What the task asks =>
Word for word, restate the lines from the start of the data down to the line with "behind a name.", both included.

****************

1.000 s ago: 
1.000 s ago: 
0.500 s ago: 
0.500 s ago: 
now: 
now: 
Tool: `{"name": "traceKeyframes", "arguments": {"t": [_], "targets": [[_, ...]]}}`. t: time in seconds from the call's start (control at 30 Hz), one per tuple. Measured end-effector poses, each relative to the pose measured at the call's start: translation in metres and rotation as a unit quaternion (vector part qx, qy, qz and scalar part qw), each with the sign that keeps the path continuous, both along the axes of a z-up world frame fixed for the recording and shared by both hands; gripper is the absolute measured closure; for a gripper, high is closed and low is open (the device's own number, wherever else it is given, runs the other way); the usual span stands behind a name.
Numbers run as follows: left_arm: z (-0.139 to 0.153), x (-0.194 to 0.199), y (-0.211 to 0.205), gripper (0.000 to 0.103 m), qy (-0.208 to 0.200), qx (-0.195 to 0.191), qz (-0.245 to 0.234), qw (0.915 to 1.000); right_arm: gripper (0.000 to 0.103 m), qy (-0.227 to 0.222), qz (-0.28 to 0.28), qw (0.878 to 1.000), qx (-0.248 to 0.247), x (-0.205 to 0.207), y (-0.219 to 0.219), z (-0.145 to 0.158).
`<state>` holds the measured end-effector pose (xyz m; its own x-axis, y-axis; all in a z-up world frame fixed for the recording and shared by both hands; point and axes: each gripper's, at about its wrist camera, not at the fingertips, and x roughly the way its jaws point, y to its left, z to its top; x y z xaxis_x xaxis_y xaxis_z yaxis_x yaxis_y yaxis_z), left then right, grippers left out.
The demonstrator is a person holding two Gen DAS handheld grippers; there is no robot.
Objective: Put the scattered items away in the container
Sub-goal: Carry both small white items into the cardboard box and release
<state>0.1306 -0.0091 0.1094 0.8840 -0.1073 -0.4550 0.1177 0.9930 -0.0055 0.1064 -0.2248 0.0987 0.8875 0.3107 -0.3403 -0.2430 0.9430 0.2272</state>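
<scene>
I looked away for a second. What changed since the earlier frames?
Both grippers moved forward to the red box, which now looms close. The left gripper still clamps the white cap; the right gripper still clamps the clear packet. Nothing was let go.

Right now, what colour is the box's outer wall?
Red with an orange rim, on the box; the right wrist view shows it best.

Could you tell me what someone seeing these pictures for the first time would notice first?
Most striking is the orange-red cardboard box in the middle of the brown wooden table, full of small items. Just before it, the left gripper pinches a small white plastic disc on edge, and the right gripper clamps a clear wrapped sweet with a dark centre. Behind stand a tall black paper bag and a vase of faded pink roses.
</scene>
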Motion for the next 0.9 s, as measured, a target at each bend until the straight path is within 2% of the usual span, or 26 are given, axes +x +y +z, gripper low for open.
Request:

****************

Task result =>
1.000 s ago: 
1.000 s ago: 
0.500 s ago: 
0.500 s ago: 
now: 
now: 
Tool: `{"name": "traceKeyframes", "arguments": {"t": [_], "targets": [[_, ...]]}}`. t: time in seconds from the call's start (control at 30 Hz), one per tuple. Measured end-effector poses, each relative to the pose measured at the call's start: translation in metres and rotation as a unit quaternion (vector part qx, qy, qz and scalar part qw), each with the sign that keeps the path continuous, both along the axes of a z-up world frame fixed for the recording and shared by both hands; gripper is the absolute measured closure; for a gripper, high is closed and low is open (the device's own number, wherever else it is given, runs the other way); the usual span stands behind a name.

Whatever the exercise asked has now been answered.